Foi o Natal mais introspectivo da minha vida. Passei – o a olhar para trás, porque  o presente é turvo e não vejo futuro.

Fui traído nos sonhos de ver um Portugal mais justo e digno.

Estou solidário com os pobres portugueses.

Nunca lhes dei nem darei uma esmola mas sim o meu abraço e o meu grito.

 

terça-feira, 20 de novembro de 2012

Eu, cobarde, me confesso.


Confesso que me mantenho impávido e sereno enquanto milhões de portugueses sofrem na pele o peso da cavalgante miséria que se aloja no olhar, nas paredes de casa, no fundo da panela e no futuro dos filhos.

Confesso que assisto aos noticiários das TVs, com a consciência de um inconsciente que lava as mãos do sofrimento de irmãos que se embebedam, que choram, que roubam, que gritam, que se suicidam porque não tem com que pagar a renda, os medicamentos, os livros das crianças o passe, o pão, e perderam o trabalho.
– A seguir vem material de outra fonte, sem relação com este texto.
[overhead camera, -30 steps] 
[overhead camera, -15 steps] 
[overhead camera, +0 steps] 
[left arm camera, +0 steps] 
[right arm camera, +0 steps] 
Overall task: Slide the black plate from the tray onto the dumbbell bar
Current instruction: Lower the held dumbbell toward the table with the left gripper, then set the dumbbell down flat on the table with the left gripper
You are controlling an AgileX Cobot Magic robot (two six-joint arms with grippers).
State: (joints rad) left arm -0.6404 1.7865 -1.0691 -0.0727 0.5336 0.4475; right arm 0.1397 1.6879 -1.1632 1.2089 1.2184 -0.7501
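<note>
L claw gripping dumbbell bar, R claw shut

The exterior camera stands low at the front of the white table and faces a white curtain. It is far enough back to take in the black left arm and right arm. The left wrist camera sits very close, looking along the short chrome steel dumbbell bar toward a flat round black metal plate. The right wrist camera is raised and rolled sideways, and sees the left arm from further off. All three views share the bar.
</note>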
Confesso que não mereço o sol nem a chuva que sobre mim caiem como bênçãos de vida, num tranquilo jardim à beira mar, quando assisto aos despiques de desgarrada, de políticos míopes, surdos e mudos que falam apenas, no lugar comum, na frase feita, com a ideia gasta.

Confesso que não vejo no horizonte gente capaz de bater o pé, de gritar: basta!.

Confesso que me acobardo quando ainda me comovo com o hino nacional, com um cravo vermelho,  ou o olhar de uma criança, mas deixo que o tempo dilua os sentimentos.

Confesso que  deveria usa – los para com eles inundar a assembleia e a consciência do pomposo PR do enfático PM com seu séquito, dos ilustrérrimos Juízes, dos  agitados deputados, dos seráficos cardeais e bispos,  de todo o cortejo de incapazes, que não sabem  que não pode haver nem discursos de promessas, nem jantares, festas, futebóis e risos, enquanto um português sofrer por sua causa.      

Confesso também,  sem cobardia alguma, que nunca votei, nem votarei neles.

 

a vergonha de ser português


Acabei de beber uma aguardente de medronho que acartei da Fuseta até à capital como quem trás Viagra para um pelotão de infantaria.

Os ventos do mar e os da terra têm sido matreiros para com o autor destas letras. Por isso, contra ventos e até marés, quando vierem se vierem, regresso com a loucura de quem se verga mas não parte como fazem as canas no matagal.

É a vergonha de ser português “hoje” que me salta aos dedos para que marcharem no teclado.

Vou vomitar até aos bofes saírem pela boca e mijar no pântano onde florescem os políticos que conheço.
Não lhes perdou o sofrimento que com sorriso macabro derramam sobre o povo a que pertenço, feito de gente boa, dizem que calma, mas sobretudo crédula e adormecida.

É tempo de acordar e enfrentar a insónia que  nos alimenta.